ACTION ITEM: Can you quote, word for word, every line from the first line of the records below through the line containing "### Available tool", and nothing else?
[RECORDS SUPPLIED Boundary: Start]
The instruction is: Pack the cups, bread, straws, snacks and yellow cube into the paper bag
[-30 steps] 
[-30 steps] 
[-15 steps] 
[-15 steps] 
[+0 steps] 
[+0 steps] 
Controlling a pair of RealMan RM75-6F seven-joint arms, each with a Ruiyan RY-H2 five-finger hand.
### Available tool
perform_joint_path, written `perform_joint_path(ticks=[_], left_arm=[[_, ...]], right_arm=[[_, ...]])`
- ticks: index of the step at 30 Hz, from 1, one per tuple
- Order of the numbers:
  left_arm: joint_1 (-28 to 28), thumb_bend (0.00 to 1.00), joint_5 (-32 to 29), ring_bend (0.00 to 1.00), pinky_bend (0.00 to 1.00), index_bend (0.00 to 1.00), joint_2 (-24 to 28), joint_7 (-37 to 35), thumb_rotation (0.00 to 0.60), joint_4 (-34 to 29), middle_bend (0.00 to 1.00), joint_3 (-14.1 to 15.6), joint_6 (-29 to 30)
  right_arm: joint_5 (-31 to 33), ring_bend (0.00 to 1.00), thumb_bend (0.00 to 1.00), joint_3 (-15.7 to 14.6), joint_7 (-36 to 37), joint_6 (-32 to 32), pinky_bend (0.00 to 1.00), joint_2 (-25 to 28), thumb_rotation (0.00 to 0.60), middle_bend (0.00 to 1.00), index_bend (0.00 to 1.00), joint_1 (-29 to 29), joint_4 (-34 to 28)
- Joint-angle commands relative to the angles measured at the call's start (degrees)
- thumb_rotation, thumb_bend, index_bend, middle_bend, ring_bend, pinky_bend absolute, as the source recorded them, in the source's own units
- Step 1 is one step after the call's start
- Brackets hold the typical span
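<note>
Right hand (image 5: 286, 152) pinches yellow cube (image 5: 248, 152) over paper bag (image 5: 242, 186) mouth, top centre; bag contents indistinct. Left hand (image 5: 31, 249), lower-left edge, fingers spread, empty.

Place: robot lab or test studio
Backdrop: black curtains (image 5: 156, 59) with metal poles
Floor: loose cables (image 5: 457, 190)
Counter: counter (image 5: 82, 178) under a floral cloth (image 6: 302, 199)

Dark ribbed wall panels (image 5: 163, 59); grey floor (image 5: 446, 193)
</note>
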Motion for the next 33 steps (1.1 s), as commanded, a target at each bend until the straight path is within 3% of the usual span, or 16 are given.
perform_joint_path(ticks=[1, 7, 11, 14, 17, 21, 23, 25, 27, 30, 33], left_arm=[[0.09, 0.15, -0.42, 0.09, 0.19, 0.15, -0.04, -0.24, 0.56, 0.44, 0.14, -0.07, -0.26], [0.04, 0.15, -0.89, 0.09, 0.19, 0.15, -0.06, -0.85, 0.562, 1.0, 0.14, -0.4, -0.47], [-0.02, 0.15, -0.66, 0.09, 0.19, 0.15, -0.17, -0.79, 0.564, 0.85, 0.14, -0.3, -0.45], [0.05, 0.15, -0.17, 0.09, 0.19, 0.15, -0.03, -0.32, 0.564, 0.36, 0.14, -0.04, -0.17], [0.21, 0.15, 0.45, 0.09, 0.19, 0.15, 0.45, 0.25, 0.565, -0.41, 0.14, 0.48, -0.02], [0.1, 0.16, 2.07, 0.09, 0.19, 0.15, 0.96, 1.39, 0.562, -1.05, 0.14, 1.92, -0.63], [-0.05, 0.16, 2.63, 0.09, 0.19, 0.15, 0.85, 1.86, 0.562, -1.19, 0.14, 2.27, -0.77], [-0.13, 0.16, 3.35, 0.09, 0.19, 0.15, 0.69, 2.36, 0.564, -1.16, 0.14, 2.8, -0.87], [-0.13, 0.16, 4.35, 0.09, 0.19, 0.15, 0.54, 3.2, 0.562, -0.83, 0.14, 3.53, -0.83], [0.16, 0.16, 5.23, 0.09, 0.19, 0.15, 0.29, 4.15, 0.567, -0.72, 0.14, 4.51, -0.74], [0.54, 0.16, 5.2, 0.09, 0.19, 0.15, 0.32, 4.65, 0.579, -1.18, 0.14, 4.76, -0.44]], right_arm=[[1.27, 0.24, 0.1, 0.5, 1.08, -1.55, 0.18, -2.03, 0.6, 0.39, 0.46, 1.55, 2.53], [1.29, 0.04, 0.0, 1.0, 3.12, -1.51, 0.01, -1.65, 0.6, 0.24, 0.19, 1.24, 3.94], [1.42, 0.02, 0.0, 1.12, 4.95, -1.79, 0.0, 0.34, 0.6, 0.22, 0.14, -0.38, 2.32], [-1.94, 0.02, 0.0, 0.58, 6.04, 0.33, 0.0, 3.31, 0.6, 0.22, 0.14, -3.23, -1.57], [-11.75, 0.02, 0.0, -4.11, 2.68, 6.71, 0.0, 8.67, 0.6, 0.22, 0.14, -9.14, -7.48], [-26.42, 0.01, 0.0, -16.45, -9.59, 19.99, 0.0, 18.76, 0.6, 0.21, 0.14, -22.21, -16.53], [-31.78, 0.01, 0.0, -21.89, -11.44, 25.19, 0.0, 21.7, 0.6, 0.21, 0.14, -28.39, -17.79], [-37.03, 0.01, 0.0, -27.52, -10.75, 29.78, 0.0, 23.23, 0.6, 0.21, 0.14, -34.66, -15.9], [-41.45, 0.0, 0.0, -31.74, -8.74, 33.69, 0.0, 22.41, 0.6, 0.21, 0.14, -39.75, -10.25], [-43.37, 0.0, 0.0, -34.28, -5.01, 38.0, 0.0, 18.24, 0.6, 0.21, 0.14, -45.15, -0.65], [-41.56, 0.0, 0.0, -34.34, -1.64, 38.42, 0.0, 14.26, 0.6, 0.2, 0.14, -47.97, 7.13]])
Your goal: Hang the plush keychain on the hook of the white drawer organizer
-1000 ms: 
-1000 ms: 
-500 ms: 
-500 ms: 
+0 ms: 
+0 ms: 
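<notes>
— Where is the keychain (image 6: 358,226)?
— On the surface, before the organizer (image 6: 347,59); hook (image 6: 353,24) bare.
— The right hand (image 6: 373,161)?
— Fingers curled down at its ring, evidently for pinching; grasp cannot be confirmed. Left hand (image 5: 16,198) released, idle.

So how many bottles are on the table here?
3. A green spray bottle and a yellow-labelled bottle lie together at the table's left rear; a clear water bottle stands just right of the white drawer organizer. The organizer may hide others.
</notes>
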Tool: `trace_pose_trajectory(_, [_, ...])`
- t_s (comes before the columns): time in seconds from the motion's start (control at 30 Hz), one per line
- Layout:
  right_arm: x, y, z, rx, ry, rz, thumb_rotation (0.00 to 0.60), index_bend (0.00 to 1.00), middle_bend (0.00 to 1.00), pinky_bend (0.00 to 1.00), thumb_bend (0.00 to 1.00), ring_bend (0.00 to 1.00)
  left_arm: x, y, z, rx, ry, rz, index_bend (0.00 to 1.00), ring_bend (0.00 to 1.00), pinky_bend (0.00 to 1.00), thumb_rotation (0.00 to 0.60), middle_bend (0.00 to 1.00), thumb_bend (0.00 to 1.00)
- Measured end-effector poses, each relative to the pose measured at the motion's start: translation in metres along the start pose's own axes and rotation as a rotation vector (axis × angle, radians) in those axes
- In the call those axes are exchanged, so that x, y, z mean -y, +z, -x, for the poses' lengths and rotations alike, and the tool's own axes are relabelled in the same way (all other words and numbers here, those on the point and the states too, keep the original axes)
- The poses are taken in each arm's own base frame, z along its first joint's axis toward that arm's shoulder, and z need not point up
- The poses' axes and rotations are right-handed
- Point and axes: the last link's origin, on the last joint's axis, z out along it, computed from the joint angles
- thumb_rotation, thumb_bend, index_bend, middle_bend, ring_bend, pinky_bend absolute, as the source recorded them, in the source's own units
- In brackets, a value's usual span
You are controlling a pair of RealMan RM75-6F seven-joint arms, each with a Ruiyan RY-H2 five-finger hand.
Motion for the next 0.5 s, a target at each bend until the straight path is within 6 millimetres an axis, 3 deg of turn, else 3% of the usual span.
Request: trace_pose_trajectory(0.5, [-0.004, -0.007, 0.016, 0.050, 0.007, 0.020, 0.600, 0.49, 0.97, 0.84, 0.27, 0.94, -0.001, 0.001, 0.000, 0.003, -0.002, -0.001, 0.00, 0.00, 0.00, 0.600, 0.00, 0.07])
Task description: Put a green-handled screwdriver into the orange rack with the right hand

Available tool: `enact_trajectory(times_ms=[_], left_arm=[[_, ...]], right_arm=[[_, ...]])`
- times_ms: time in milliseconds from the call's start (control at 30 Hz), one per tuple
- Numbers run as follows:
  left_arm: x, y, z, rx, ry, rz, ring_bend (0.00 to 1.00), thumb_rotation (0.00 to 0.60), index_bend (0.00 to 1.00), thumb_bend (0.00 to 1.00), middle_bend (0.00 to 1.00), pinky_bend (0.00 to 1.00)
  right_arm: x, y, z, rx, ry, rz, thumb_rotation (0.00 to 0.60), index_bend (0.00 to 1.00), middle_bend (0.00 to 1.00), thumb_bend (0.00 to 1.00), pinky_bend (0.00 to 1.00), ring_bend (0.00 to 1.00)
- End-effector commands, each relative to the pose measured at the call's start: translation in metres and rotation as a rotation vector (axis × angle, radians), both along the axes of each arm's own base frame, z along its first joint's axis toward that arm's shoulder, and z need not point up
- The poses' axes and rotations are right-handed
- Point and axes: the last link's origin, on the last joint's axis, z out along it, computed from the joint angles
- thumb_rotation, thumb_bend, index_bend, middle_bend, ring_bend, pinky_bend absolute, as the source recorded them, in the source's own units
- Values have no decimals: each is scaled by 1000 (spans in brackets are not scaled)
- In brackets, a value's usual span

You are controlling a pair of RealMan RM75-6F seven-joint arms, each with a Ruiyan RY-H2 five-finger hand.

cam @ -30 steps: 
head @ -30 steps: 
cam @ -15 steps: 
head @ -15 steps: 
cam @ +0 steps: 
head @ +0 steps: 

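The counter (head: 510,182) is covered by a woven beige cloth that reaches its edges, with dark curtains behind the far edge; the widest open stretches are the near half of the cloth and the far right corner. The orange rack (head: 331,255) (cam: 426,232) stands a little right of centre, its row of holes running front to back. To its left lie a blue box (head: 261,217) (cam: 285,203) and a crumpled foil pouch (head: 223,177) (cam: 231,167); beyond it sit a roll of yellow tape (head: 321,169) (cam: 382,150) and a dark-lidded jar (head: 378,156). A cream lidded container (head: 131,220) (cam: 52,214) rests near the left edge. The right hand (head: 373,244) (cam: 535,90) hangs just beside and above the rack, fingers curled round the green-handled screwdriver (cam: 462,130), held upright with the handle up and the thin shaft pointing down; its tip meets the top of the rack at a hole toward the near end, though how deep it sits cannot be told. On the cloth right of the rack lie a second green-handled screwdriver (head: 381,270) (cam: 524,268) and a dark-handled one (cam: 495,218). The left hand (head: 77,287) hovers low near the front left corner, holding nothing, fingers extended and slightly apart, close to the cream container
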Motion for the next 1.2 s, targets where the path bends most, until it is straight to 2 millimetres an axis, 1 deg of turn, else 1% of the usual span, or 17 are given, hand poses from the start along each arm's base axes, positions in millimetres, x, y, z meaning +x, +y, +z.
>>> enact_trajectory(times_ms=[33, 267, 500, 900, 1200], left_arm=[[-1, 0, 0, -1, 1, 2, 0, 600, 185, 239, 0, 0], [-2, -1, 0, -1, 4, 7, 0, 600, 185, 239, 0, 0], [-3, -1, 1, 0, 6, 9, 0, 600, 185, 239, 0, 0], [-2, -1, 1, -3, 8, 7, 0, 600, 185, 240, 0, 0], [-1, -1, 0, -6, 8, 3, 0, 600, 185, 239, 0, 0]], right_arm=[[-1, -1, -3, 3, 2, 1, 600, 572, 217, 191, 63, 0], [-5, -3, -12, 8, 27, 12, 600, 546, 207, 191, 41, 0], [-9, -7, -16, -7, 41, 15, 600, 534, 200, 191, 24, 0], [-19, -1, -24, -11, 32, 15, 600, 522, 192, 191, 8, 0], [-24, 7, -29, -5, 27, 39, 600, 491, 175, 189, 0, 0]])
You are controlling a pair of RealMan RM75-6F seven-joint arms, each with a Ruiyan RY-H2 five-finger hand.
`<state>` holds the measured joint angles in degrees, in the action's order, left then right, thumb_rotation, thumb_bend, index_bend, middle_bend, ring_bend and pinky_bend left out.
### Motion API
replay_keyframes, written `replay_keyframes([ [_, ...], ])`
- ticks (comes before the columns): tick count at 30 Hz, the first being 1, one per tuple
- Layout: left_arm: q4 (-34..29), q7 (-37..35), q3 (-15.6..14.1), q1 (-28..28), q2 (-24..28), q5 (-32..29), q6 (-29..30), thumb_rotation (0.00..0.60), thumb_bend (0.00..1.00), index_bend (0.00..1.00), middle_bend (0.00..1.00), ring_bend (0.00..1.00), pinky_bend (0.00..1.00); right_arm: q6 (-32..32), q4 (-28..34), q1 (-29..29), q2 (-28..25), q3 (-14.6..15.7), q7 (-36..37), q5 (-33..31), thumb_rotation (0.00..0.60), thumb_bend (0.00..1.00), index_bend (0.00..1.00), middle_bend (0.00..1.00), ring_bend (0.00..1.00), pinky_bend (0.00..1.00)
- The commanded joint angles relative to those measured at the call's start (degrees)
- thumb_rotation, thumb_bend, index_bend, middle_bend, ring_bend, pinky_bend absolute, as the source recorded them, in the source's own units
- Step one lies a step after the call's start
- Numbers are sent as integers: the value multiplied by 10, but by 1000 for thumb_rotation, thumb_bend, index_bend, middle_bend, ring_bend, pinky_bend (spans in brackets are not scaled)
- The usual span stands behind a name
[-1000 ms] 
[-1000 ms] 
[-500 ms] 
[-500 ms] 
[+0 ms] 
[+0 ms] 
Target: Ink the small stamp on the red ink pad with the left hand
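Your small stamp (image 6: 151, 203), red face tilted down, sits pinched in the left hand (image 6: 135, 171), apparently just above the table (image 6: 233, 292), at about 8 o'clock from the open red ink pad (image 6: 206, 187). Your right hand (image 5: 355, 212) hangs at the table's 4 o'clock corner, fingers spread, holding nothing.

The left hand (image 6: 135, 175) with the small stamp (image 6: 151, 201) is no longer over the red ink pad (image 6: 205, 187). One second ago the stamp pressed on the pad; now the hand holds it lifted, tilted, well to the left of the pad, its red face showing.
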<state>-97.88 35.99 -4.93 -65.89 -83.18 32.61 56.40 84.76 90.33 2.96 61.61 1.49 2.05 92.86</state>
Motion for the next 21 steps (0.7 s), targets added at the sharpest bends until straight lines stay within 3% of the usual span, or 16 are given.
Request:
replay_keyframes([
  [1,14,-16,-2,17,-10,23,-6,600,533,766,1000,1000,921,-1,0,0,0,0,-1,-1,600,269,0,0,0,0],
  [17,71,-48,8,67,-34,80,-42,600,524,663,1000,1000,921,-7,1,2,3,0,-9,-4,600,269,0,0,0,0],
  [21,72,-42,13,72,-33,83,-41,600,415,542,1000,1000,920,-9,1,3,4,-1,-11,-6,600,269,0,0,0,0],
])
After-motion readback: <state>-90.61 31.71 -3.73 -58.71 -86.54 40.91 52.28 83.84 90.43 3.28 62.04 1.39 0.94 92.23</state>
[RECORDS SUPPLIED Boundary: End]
EXERCISE ANSWER:
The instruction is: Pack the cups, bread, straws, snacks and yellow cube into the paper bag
[-30 steps] 
[-30 steps] 
[-15 steps] 
[-15 steps] 
[+0 steps] 
[+0 steps] 
Controlling a pair of RealMan RM75-6F seven-joint arms, each with a Ruiyan RY-H2 five-finger hand.
### Available tool

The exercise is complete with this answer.